Tempo diketahui telah menjalankan seluruh rekomendasi Dewan Pers, termasuk mengganti judul poster, menyampaikan permintaan maaf, dan memoderasi konten. Dua mekanisme hak jawab dan hak koreksi juga telah dipatuhi oleh Tempo. Karena itu, AMSI menilai gugatan ini berpotensi melanggar jaminan konstitusional kebebasan pers sebagaimana diatur dalam Pasal 28 dan 28F UUD 1945, serta bertentangan dengan Putusan Mahkamah Konstitusi Nomor 6/PUU-V/2007 yang memperkuat hak istimewa pers dalam pemberitaan yang menyangkut kepentingan publik.

Apabila pihak Menteri Pertanian menilai Tempo belum sepenuhnya melaksanakan putusan PPR Dewan Pers, AMSI menyarankan agar Amran Sulaiman kembali mengadukan Tempo ke Dewan Pers sesuai mekanisme dalam UU Pers, bukan melalui gugatan perdata. AMSI juga meminta Dewan Pers memberikan penjelasan terbuka kepada publik terkait PPR yang telah diterbitkan agar tidak menimbulkan tafsir berbeda.

“Gugatan ini dapat menciptakan preseden berbahaya bagi ekosistem pers di Tanah Air. Jika dibiarkan, pejabat publik lain akan meniru pola ini untuk membungkam kritik, dan media akan takut memberitakan isu-isu penting yang melibatkan pejabat negara,” ungkap Amrie.

AMSI juga menilai nilai gugatan Rp200 miliar tidak proporsional. Berdasarkan yurisprudensi Mahkamah Agung (MA No. 864K/Sip/1973 jo. No. 459K/Sip/1975), ganti rugi dalam perkara perdata harus proporsional dengan kerugian riil yang dapat dibuktikan, bukan klaim sepihak yang bersifat punitif (menghukum).

Terkait gugatan ini, AMSI meminta pemerintah dan DPR memberikan perhatian serius. “Presiden Prabowo perlu mengingatkan jajaran kabinetnya untuk menghormati kebebasan pers sesuai amanat konstitusi.
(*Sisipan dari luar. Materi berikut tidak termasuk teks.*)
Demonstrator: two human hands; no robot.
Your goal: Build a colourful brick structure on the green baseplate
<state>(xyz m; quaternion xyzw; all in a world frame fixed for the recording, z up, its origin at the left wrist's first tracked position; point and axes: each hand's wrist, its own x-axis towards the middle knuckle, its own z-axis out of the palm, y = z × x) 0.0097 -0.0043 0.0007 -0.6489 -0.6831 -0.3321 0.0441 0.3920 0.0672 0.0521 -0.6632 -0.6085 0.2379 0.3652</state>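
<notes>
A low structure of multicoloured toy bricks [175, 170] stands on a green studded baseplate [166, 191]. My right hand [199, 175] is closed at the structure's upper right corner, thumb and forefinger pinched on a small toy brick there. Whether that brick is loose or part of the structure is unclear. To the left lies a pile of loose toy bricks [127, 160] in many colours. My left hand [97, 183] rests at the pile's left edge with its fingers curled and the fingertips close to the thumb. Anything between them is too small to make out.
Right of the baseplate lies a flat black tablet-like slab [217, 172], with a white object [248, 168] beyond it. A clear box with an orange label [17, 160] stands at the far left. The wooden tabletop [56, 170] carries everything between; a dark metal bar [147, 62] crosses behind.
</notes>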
Di samping itu, DPR perlu menggunakan fungsi pengawasan untuk memastikan tidak ada intimidasi terhadap pers, dan melakukan evaluasi implementasi UU Pers, khususnya perlindungan terhadap praktik SLAPP,” ucap Amrie.

AMSI mendorong penyelesaian sengketa ini melalui jalur yang lebih konstruktif, seperti dialog langsung antara pihak terkait dan komitmen bersama membangun komunikasi yang sehat antara pemerintah dan media. “AMSI berdiri bersama Tempo dan seluruh media yang menjalankan fungsi kontrol sosial dengan integritas. Kami mendorong dialog, bukan konfrontasi, tetapi juga tidak akan diam melihat upaya intimidasi sistematis terhadap perusahaan pers,” tegas Amrie.

AMSI menegaskan komitmen untuk terus memantau perkembangan gugatan ini dan siap mengambil langkah-langkah advokasi yang diperlukan, termasuk berkoordinasi dengan Mahkamah Agung dan Komisi Yudisial.